JF: Absolutely correct. As I say, this is a story that enters one differently as one ages (Vivan Gornick’s forthcoming Unfinished Business, about the essential need for re-reading, couldn’t be more timely.) When I was younger, the ache of my own longing for a straight-up romantic resolution between the narrator and Alice felt unbearable, as if I would burst into flame in my furious wish to will the event: “Kiss her! Kiss her, you fool!” Something, too, about the (exquisitely conveyed) seasons and natural beauty Carr portrays (so stark a counterpoint to the remembered horrors / ugliness of war) seems to surround the maddeningly tentative romantic leads like a wild river, both cossetting and rushing them, urging them to give in, unite at all levels—sexually, soulfully—almost as a running commentary: “Now, now! If not now, when?” Yet when one is older, and seen and lived our endlessly various and complex consequences, one sadly, deeply, bittersweetly understands the narrator’s heroic restraint, his instinct for refraining. And I still grieve it!

A Whole Life Robert Seethaler

A Whole Life by Robert Seethaler

In A Whole Life readers meet Andreas Egger, a quiet man who spends most of his life in the Austrian Alps, in the early-to-mid twentieth century. Very much like the protagonist of Denis Johnson’s Train Dreams (and that of John Williams’ Stoner), Egger works very hard, asks for little, wonders at the power and beauty of nature and of men’s steady encroachment upon it, and endures crushing personal loss. Seethaler’s prose seems to fuse seamlessly with its painfully pure focus: the great, spinning world, and the arc of a simple man’s brief, yet meaningful, tenure there. If this book (and its above siblings Train Dreams and Stoner) had a soundtrack, it might be Aaron Copland’s Fanfare for the Common Man. I cannot overstress how moving, how unforgettably beautiful, this simple, cumulative narrative proves itself to be.

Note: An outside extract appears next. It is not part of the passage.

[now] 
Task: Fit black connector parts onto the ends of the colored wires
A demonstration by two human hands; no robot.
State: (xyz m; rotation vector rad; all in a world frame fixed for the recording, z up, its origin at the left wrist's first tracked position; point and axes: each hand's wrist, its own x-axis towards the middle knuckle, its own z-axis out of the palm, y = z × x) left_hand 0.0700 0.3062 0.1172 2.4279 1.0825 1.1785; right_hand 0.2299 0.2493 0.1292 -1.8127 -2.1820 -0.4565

JC: There is a subdued quality to Seethaler’s narrative, which functions much through observation, as in this paragraph, with its brief glimpse of his late wife:

The sun was low, and even the distant mountaintops stood out so clearly that it was as if someone had just finished painting them onto the sky. Right beside him a lone sycamore burned yellow; a little further off some cows were grazing, casting long, slim shadows that kept pace with them step for step across the meadow. A group of hikers was sitting beneath the canopy of a small calving shed. Egger could hear them talking and laughing amongst themselves, and their voices seemed to him both strange and agreeable. He thought of Marie’s voice and how much he had liked to listen to it. He tried to recall its melody and sound, but they eluded him. ‘If only I still had her voice, at least,’ he said to himself. Then he rolled slowly over to the next steel girder, climbed down and went in search of sandpaper.

What makes it seem so satisfying?

JF: The passage you cite is such a splendid example of how Seethaler crafts his astonishing story—yes, mainly through observation. Again and again one sees that God’s in the details. Seethaler’s camera follows Egger very closely, registering the experience of all the senses, color and light and shape, sound and smell, temperature and taste—at the same time, too, of thought and vocalized words, however simple—yet also panning back to let us take in the full, painfully beautiful tableau. And the reader’s stunned in a slow, cumulative, rapidly opening awareness, like a lens widening and widening, of the matchless, harsh, painful beauty of the earth, and our time here. A quality of inevitability, and of music, infuses the flow. “O isn’t life a terrible thing, thank God,” intones Dylan Thomas in Under Milk Wood. Books like these, for my money, are the supreme gift, the jewel in the heart of the lotus—dwelling in us for the duration.